In some aspects of the preceding methods, the predetermined cutoff value can be 26% on a scale of 0-100%.

The present disclosure provides methods of determining whether a neuroendocrine cancer in a subject is stable or progressive, the method comprising: (a) determining the expression level of at least 36 biomarkers in a test sample from the subject, wherein the at least 36 biomarkers comprise AKAP8L, APLP2, ARAF, BNIP3L, BRAF, CD59, COMMD9, CTGF, FAM131A, FLJ10357/ARHGEF40, FZD7, GLT8D1, KRAS, LEO1, MORF4L2, NUDT3, OAZ2, PANK2, PHF21A, PKD1, PLD3, PNMA2, PQBP1, RAF1, RNF41, RSF1, RTN2, SMARCD3, SSTR1, SSTR3, SSTR4, TECPR2, TRMT112, VPS13C, WDFY3, ZXDC, and a housekeeping gene; (b) normalizing the expression level of each of AKAP8L, APLP2, ARAF, BNIP3L, BRAF, CD59, COMMD9, CTGF, FAM131A, FLJ10357/ARHGEF40, FZD7, GLT8D1, KRAS, LEO1, MORF4L2, NUDT3, OAZ2, PANK2, PHF21A, PKD1, PLD3, PNMA2, PQBP1, RAF1, RNF41, RSF1, RTN2, SMARCD3, SSTR1, SSTR3, SSTR4, TECPR2, TRMT112, VPS13C, WDFY3, and ZXDC to the expression level of the housekeeping gene, thereby obtaining a normalized expression level of each of AKAP8L, APLP2, ARAF, BNIP3L, BRAF, CD59, COMMD9, CTGF, FAM131A, FLJ10357/ARHGEF40, FZD7, GLT8D1, KRAS, LEO1, MORF4L2, NUDT3, OAZ2, PANK2, PHF21A, PKD1, PLD3, PNMA2, PQBP1, RAF1, RNF41, RSF1, RTN2, SMARCD3, SSTR1, SSTR3, SSTR4, TECPR2, TRMT112, VPS13C, WDFY3, and ZXDC; and (c) determining whether the neuroendocrine cancer in the subject is stable or progressive based on the normalized expression levels from step (b).
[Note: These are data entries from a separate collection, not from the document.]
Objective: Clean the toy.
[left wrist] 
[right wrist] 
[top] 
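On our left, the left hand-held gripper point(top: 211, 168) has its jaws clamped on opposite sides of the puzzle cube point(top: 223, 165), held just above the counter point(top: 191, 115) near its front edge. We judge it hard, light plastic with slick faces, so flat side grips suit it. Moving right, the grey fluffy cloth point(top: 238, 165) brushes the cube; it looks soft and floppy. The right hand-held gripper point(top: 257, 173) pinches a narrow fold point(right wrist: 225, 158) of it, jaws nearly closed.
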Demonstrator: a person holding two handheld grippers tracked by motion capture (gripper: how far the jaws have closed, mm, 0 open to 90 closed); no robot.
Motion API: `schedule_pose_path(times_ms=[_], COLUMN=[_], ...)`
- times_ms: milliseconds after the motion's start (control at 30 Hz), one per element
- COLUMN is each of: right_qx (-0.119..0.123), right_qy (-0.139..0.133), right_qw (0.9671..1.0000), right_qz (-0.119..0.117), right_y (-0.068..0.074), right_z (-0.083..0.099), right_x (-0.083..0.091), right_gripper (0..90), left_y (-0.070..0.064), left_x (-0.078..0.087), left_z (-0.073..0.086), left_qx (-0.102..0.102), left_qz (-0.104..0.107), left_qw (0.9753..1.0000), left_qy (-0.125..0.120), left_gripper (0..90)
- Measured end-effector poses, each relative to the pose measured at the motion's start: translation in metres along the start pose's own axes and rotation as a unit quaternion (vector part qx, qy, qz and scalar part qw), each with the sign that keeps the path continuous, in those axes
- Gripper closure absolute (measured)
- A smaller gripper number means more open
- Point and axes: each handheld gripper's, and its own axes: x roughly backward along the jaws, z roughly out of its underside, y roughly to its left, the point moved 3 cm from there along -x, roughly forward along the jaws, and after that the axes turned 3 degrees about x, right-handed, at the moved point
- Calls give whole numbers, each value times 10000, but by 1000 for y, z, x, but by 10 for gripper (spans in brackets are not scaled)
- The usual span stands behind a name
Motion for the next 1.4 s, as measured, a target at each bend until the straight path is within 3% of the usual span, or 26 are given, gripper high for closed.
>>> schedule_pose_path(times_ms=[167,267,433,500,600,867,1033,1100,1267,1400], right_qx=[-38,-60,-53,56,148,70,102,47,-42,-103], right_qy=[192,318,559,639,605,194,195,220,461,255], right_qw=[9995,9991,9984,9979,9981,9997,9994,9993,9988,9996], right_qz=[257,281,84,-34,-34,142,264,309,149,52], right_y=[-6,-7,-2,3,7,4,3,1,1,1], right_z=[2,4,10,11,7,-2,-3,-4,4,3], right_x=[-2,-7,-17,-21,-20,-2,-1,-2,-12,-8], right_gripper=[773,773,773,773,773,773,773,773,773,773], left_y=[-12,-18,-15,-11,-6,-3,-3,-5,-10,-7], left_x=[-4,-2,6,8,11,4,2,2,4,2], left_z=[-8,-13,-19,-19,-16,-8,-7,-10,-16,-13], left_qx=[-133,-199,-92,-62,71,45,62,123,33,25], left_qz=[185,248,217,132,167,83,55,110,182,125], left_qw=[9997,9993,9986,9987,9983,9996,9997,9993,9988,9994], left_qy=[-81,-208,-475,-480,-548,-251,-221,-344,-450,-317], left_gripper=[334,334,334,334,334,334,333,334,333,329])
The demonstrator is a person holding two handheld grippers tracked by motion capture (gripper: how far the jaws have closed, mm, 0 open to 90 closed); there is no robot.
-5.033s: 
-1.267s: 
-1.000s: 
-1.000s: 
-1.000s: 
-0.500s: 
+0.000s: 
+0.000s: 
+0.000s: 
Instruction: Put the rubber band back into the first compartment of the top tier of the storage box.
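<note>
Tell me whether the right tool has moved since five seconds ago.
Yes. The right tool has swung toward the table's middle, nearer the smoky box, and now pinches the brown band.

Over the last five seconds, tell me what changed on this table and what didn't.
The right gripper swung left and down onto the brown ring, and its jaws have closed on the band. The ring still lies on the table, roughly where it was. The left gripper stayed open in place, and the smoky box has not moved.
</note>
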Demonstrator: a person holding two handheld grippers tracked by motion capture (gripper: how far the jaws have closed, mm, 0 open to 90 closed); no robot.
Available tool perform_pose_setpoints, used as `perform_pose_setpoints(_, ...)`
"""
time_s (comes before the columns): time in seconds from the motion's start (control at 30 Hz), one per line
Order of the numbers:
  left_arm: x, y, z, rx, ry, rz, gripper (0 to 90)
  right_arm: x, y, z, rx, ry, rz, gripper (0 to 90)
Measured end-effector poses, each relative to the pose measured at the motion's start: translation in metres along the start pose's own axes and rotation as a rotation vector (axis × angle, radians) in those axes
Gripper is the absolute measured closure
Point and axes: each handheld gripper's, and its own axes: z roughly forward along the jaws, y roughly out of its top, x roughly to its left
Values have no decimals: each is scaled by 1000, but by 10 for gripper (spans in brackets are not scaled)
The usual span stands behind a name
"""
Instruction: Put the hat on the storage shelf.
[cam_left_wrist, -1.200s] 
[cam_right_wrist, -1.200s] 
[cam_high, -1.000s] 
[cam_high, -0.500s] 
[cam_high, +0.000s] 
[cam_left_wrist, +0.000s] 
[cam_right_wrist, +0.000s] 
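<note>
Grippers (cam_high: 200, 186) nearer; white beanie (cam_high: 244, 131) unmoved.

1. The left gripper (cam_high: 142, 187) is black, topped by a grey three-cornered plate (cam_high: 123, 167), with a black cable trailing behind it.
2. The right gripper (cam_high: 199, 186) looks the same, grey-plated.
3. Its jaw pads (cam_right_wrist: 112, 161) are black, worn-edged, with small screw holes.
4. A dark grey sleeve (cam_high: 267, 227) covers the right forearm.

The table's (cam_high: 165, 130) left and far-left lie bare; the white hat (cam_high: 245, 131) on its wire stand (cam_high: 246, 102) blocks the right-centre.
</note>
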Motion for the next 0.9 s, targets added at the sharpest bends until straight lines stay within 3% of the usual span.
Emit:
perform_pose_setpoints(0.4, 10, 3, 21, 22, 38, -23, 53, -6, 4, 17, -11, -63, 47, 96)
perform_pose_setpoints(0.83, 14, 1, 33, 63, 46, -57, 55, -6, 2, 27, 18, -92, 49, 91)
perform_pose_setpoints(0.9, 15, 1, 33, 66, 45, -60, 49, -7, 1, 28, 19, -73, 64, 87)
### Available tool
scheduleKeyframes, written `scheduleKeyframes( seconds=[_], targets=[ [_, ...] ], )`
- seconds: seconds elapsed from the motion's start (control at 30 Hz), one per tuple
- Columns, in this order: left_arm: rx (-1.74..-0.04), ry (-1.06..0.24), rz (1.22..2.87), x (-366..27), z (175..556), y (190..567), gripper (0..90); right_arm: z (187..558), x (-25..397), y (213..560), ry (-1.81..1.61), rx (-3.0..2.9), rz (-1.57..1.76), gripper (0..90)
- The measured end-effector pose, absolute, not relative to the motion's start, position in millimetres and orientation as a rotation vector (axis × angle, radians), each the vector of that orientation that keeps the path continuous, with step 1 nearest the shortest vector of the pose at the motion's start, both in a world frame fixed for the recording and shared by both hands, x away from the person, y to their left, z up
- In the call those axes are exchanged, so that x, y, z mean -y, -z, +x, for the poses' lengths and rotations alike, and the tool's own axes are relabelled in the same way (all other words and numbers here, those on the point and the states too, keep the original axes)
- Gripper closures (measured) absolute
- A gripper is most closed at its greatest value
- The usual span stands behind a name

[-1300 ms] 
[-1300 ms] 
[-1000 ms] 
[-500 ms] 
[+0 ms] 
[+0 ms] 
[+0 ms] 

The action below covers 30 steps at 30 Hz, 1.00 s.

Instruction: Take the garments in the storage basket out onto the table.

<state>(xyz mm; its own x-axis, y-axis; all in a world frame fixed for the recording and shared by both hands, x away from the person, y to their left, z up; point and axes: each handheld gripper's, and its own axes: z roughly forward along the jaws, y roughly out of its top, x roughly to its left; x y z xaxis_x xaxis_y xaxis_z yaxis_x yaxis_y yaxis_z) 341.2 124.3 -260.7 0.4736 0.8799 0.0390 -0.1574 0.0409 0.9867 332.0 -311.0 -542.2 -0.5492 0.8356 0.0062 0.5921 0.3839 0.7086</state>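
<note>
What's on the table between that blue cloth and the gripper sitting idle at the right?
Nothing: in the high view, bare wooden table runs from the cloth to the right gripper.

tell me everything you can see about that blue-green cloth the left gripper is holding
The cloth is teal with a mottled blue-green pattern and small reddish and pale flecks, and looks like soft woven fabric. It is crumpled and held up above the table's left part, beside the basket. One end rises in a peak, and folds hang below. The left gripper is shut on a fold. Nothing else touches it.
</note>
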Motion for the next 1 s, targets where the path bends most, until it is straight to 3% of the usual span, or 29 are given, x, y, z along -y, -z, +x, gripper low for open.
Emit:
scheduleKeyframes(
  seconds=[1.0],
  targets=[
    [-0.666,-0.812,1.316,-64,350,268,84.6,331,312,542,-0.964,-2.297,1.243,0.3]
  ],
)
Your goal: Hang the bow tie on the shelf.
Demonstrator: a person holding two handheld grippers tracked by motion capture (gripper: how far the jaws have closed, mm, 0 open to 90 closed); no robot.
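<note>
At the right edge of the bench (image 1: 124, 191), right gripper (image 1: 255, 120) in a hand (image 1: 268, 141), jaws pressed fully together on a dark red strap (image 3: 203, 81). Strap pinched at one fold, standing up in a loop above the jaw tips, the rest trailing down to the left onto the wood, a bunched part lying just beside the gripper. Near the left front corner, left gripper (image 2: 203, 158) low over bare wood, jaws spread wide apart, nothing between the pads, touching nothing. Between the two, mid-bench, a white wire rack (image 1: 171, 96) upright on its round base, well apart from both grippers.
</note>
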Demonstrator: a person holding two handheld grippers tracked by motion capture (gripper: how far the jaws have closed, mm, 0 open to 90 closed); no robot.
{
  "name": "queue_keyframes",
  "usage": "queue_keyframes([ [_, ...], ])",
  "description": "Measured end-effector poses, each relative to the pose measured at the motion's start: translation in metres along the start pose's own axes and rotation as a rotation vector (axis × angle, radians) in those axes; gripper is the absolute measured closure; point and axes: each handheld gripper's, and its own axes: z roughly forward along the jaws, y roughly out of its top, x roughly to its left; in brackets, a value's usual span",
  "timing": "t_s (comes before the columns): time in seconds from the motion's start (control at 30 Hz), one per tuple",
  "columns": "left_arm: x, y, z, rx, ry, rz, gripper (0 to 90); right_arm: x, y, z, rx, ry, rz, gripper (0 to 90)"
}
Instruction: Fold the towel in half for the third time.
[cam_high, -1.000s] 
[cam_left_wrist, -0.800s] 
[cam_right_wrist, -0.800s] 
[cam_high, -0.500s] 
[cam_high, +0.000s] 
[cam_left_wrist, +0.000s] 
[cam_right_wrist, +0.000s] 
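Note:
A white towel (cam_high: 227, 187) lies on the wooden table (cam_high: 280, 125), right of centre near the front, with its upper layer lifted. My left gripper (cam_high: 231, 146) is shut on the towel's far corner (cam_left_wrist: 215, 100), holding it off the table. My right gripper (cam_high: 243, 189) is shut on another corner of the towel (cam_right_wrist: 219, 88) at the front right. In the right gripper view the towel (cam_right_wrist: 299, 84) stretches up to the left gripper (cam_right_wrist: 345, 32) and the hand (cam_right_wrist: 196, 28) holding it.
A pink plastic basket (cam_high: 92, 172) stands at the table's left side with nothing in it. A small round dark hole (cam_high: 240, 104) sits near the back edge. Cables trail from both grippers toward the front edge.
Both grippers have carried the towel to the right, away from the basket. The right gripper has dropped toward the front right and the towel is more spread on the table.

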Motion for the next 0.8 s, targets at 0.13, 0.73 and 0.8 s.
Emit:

In some aspects, determining whether the neuroendocrine cancer in the subject is stable or progressive based on the normalized expression levels from step (b) comprises comparing the normalized expression levels to corresponding predetermined cutoff values and determining whether the neuroendocrine cancer in the subject is stable or progressive based on the relationship between the normalized expression levels and the corresponding predetermined cutoff values (e.g. greater than, greater than or equal to, less than, less than or equal to, or equal to).